Hundreds of thousands of Iowans lost their active registration status last month due to a new sweeping elections law that state Republicans passed earlier this year. There were 276,836 fewer Iowans with active registrations from April to May of this year, about a 13% drop in one month.
Under the new law, if a voter misses one even-numbered November general election, their status is marked inactive, and it was applied retroactively to include the 2020 election.
Previously, the inactive status was triggered if county auditors sent mail to a voter and it was returned to sender, indicating the voter no longer lives at that address, or if that voter didn’t participate in the two most-recent general elections.
Inactive isn’t the same as unregistered though. Voters are only removed from the rolls if they’re inactive for two more general elections after being marked inactive. So anyone marked inactive in 2020 won’t be removed if they vote in 2022 or 2024.
But though it’s easy to inactivate people, it’s also easy for voters to reactivate their voting status — if they’re aware of what to do.
If you were marked inactive, you should have gotten a card in the mail from your auditor, and you can return that to their office. You will also be reactivated if you request an absentee ballot for an upcoming election, go to the polls or update your registration online.
“They don’t get canceled unless they go two consecutive general elections without voting, or they specifically in writing request they be canceled,” said Diane Patrick, the auditor for Boone County. “Otherwise, they just stay in that inactive status.”
And several county auditors expressed hope that most voters will be able to resolve the issue.
“If they’re inactive and they live at their same address, they would show ID [at the polls] just like anybody else. You still appear on the register when you’re inactive,” said Lucy Martin, the auditor for Story County. With the large number of students attending Iowa State University, she said her office handles inactive voters all the time.
She still recommends everyone always be aware of their voting status, though. You can check your registration status easily online here.
“If you are inactivated and you present yourself to vote or you submit an absentee ballot request forms that that activates your record,” Martin said.
Pat Gill, the auditor for Woodbury County, said his office processes those inactive postcards all the time.
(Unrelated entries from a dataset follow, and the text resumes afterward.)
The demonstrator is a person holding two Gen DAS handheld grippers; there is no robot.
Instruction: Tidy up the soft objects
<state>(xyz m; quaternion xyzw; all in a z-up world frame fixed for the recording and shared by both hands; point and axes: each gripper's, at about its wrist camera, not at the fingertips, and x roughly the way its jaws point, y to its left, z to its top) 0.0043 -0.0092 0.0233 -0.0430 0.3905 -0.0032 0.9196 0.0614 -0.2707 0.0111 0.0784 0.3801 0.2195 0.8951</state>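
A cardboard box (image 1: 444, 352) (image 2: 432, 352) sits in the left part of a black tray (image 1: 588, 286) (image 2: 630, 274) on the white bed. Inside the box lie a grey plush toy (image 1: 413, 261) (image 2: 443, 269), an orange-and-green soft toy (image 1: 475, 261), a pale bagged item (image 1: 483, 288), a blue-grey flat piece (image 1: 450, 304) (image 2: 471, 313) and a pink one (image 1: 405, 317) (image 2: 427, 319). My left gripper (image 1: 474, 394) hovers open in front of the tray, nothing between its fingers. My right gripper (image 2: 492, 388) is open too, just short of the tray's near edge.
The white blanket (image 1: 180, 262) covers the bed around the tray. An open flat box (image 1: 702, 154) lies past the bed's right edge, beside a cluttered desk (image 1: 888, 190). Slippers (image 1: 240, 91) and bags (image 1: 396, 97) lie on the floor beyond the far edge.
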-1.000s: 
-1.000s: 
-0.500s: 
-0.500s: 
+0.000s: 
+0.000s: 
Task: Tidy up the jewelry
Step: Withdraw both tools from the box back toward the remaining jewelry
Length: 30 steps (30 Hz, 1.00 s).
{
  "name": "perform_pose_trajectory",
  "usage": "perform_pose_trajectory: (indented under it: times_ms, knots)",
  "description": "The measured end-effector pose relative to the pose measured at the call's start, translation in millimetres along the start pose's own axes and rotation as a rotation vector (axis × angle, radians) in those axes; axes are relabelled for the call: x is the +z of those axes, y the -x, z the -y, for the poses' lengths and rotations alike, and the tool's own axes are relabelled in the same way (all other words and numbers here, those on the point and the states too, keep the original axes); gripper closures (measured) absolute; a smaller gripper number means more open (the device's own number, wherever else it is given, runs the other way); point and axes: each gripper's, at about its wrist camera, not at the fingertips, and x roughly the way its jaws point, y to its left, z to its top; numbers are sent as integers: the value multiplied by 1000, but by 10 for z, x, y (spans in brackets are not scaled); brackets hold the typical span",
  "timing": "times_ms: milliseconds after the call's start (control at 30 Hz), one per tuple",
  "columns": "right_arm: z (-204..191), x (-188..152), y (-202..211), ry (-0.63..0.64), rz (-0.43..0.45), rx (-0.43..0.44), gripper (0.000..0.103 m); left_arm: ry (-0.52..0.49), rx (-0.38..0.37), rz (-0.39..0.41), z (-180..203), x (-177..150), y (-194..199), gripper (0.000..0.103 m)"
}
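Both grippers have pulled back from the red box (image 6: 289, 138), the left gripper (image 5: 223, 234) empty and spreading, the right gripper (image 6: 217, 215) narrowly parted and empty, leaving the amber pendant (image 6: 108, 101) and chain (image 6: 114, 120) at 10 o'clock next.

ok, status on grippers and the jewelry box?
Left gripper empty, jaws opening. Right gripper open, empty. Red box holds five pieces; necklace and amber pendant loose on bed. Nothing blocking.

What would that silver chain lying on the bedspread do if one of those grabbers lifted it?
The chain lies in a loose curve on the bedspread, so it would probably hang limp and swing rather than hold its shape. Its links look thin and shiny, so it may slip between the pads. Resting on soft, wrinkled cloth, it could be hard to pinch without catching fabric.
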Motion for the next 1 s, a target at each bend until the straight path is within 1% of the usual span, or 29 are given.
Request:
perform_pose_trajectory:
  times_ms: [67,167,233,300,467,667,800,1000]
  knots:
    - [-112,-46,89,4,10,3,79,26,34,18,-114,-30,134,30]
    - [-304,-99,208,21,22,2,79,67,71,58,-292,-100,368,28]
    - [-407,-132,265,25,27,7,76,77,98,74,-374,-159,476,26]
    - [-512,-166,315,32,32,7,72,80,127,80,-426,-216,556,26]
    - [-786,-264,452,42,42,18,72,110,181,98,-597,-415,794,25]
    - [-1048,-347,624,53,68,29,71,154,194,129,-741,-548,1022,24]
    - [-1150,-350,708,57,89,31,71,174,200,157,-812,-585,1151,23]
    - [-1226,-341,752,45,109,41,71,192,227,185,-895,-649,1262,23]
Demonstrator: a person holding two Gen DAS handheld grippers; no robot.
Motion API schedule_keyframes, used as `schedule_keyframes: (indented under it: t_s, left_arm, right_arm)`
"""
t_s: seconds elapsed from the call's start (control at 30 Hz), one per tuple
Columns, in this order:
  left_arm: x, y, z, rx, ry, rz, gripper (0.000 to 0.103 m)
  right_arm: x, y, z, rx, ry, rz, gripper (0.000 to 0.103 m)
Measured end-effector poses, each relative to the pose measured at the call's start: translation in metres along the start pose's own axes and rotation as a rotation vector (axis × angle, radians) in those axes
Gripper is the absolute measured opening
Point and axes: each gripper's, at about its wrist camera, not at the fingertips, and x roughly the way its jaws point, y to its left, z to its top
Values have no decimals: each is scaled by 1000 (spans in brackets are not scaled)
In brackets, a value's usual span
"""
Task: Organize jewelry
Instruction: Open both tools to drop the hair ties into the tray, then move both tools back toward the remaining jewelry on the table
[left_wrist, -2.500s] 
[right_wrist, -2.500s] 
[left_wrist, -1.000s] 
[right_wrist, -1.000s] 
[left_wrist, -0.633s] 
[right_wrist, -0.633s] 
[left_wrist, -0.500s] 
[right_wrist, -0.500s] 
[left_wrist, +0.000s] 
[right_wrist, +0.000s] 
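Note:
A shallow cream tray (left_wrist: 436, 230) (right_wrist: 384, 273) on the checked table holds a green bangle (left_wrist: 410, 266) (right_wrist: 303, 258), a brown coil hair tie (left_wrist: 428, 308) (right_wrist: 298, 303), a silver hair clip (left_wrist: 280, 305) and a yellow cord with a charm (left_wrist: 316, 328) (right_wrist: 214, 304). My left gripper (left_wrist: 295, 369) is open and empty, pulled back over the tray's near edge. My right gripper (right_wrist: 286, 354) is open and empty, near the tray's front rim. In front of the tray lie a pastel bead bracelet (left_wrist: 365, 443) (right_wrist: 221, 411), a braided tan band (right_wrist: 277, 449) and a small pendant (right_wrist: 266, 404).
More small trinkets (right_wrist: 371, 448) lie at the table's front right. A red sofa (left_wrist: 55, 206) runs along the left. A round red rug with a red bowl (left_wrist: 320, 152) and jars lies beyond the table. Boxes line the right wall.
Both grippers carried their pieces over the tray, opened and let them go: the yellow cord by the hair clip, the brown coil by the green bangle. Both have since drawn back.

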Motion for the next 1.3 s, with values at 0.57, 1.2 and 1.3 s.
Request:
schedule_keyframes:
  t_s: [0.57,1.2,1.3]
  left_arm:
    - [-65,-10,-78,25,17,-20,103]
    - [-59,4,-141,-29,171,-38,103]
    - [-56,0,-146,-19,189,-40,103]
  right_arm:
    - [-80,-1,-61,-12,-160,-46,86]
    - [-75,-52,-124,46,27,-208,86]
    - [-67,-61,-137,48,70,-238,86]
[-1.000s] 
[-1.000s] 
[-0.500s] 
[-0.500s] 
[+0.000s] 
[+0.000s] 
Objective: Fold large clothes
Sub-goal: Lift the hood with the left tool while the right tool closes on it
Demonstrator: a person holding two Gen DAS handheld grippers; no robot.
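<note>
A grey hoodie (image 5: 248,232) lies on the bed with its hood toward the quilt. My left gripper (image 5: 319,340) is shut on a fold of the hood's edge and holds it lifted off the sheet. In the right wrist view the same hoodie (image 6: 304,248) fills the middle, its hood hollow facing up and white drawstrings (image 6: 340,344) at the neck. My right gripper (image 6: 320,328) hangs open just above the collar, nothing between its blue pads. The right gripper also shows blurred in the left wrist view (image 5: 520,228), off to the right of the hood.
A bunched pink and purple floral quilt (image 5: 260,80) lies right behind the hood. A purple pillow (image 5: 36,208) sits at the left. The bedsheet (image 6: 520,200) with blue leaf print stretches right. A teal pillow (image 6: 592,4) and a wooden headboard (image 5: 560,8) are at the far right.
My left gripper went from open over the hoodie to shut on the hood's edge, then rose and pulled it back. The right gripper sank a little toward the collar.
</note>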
“For the most part, it’s pretty seamless for voters,” he said, thanks to the options voters have for reactivating their status.
The potential for problems arises when voters don’t have an easy ID like a driver’s license to show at the voting booth.
By law, the state has to provide a free ID option for people, and that takes the form of a voter ID card that voters are sent automatically in the mail when they request it from their county auditor. But John Deeth, an election staffer in Johnson County, said voters often confuse that with a voter confirmation card that can’t be used as ID.
And any confusion, he said, often results in a slow-down out of caution.
For voters who don’t pay attention to little changes, any barrier or complication could result in those people not casting a ballot.
Deeth said that in the short-term, this faster change to inactive status might result in voters falling through the cracks because they won’t have candidates, the state parties or third-party groups reaching out with information or to remind them to vote. And if they don’t participate in two more elections, they’ll be removed from the rolls entirely.
Gill said he believes state parties and outside organizations will adjust. Because inactive doesn’t mean unregistered, voter lists that include inactive voters are available for request from the state.
“They’re still registered voters. They still, as soon as they make any change to their voter records or show up to vote or whatever, they’re just right back into active status,” Patrick said. “A lot of people, unless they see that postcard, wouldn’t even realize that it happened.”
Most of the burden is on elections staffers and poll workers, the auditors said. And the problem is election laws that change constantly.
“This is just you know, this is just a piece of like a giant flood of stuff,” Martin said of the new law. “That’s the real enemy here, is that there are so many changes.” She said the changes make it hard to retain staff because they have to relearn new rules every time, and no one wants to make a mistake.